Only the lines with "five" in them need to be copied from the listing.

**Recorded data**:
************

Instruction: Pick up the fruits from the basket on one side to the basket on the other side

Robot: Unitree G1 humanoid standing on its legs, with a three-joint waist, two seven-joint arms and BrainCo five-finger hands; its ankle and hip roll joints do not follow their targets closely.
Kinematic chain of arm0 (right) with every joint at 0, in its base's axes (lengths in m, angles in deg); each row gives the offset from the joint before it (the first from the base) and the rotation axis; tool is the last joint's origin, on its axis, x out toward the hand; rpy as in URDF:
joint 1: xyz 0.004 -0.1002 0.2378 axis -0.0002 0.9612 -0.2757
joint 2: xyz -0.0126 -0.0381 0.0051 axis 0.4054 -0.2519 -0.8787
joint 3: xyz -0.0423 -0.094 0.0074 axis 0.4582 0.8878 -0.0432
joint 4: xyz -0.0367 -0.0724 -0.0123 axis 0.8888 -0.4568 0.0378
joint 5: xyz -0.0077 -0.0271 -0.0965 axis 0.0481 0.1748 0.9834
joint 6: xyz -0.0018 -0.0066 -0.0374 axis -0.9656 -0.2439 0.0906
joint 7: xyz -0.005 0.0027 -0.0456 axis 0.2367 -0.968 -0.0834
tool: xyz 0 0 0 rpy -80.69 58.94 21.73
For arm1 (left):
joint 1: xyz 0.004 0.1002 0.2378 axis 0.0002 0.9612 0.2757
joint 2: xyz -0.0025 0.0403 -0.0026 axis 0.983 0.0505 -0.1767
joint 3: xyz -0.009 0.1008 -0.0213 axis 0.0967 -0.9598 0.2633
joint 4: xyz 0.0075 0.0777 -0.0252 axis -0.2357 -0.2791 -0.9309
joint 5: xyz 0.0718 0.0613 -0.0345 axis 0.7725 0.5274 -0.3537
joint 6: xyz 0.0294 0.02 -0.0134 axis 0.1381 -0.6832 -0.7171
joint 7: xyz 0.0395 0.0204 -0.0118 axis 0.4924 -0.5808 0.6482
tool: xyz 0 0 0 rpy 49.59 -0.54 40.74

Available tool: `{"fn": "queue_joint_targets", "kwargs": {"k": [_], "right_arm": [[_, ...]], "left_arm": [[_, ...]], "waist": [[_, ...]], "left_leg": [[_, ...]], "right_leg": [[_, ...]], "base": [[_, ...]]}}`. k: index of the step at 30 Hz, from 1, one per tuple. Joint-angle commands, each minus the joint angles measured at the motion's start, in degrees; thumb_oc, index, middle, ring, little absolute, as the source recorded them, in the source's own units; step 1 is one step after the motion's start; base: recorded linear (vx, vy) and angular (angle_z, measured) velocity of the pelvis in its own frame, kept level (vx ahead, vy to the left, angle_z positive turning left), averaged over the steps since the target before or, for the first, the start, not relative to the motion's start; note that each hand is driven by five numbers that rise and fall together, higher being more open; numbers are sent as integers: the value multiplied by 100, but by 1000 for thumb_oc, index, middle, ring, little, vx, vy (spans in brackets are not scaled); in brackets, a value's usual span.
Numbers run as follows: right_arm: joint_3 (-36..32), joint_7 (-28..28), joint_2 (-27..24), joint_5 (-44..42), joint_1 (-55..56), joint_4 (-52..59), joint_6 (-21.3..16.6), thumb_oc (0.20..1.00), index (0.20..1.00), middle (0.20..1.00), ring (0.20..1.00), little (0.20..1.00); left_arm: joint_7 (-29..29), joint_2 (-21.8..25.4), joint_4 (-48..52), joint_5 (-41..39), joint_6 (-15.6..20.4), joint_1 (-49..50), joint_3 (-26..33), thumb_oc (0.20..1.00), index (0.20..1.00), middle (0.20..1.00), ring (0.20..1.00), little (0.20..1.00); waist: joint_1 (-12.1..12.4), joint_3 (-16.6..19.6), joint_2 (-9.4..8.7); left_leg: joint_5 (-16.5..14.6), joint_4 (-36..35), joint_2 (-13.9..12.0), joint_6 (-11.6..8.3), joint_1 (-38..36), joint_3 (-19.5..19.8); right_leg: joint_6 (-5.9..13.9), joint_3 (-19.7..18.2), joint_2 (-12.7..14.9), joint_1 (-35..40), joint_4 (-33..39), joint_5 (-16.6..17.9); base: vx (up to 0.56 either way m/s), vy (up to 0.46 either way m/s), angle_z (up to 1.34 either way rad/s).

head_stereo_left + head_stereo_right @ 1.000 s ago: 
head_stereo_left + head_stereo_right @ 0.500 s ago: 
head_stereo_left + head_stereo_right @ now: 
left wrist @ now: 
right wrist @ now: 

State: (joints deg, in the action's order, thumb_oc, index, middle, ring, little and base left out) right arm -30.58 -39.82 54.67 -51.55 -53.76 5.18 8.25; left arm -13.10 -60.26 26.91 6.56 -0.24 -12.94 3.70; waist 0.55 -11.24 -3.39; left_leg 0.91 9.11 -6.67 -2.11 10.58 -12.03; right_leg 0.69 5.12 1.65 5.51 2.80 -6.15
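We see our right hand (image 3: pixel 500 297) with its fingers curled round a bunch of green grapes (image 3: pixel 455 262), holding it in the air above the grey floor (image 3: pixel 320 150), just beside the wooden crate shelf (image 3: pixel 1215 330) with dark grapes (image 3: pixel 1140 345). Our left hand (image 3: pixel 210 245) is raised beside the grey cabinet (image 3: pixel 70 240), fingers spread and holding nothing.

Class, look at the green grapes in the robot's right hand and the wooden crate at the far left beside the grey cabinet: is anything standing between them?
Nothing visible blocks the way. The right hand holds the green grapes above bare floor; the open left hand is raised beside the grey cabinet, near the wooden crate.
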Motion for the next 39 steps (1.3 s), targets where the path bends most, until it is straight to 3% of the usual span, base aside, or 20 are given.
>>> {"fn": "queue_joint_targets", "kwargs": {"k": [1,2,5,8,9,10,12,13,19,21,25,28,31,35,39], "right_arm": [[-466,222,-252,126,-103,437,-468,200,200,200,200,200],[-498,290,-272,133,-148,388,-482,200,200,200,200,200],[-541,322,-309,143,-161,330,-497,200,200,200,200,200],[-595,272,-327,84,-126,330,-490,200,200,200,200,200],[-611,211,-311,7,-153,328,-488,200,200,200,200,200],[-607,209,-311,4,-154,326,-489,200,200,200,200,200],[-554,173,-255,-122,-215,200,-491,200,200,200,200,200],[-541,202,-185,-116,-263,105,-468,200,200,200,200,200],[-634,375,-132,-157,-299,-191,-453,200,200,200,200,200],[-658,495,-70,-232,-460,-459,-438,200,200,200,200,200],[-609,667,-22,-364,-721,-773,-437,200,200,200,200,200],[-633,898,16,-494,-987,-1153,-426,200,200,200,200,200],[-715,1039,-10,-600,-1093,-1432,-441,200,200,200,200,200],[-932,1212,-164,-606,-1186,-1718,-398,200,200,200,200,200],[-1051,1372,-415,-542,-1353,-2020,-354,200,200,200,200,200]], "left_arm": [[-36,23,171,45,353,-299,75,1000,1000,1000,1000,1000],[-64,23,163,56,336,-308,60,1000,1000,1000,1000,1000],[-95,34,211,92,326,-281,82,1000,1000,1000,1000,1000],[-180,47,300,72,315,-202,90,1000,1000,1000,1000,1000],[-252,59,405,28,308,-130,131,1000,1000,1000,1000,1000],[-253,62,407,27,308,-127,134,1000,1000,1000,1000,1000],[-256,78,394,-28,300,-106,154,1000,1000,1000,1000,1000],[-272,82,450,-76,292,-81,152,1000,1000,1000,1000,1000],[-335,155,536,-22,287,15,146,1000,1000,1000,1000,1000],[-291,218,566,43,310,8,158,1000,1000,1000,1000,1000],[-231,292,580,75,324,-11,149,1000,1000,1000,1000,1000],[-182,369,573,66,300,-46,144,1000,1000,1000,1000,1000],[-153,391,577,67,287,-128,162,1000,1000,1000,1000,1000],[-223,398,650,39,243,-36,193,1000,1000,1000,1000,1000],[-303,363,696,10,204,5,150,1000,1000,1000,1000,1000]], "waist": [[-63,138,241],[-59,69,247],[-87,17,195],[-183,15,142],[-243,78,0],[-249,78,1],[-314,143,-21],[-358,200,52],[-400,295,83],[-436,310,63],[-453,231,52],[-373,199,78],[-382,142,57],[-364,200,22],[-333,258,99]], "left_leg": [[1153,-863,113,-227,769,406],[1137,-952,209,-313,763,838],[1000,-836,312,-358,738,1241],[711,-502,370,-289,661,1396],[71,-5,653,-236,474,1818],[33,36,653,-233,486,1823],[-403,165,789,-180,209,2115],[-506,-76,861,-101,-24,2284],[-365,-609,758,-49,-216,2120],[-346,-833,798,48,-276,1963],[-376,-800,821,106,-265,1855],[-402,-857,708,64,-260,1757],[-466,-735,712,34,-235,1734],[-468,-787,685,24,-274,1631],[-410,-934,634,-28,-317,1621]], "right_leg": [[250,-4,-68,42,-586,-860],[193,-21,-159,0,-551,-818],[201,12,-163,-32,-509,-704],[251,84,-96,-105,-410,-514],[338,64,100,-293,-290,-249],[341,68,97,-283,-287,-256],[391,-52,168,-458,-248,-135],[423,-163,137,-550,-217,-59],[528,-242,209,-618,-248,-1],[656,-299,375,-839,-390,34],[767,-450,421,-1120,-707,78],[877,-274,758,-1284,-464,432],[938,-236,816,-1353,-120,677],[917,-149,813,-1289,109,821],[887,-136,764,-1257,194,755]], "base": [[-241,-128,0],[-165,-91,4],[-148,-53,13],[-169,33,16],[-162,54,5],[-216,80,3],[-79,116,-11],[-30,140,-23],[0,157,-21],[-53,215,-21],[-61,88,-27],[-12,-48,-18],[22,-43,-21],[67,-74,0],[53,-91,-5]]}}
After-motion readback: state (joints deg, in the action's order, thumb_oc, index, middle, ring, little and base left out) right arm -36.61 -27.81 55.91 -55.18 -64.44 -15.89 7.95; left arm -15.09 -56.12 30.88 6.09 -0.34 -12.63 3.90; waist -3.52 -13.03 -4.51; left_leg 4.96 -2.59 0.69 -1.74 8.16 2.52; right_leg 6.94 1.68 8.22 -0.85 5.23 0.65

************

**Response area**:
Robot: Unitree G1 humanoid standing on its legs, with a three-joint waist, two seven-joint arms and BrainCo five-finger hands; its ankle and hip roll joints do not follow their targets closely.
Available tool: `{"fn": "queue_joint_targets", "kwargs": {"k": [_], "right_arm": [[_, ...]], "left_arm": [[_, ...]], "waist": [[_, ...]], "left_leg": [[_, ...]], "right_leg": [[_, ...]], "base": [[_, ...]]}}`. k: index of the step at 30 Hz, from 1, one per tuple. Joint-angle commands, each minus the joint angles measured at the motion's start, in degrees; thumb_oc, index, middle, ring, little absolute, as the source recorded them, in the source's own units; step 1 is one step after the motion's start; base: recorded linear (vx, vy) and angular (angle_z, measured) velocity of the pelvis in its own frame, kept level (vx ahead, vy to the left, angle_z positive turning left), averaged over the steps since the target before or, for the first, the start, not relative to the motion's start; note that each hand is driven by five numbers that rise and fall together, higher being more open; numbers are sent as integers: the value multiplied by 100, but by 1000 for thumb_oc, index, middle, ring, little, vx, vy (spans in brackets are not scaled); in brackets, a value's usual span.

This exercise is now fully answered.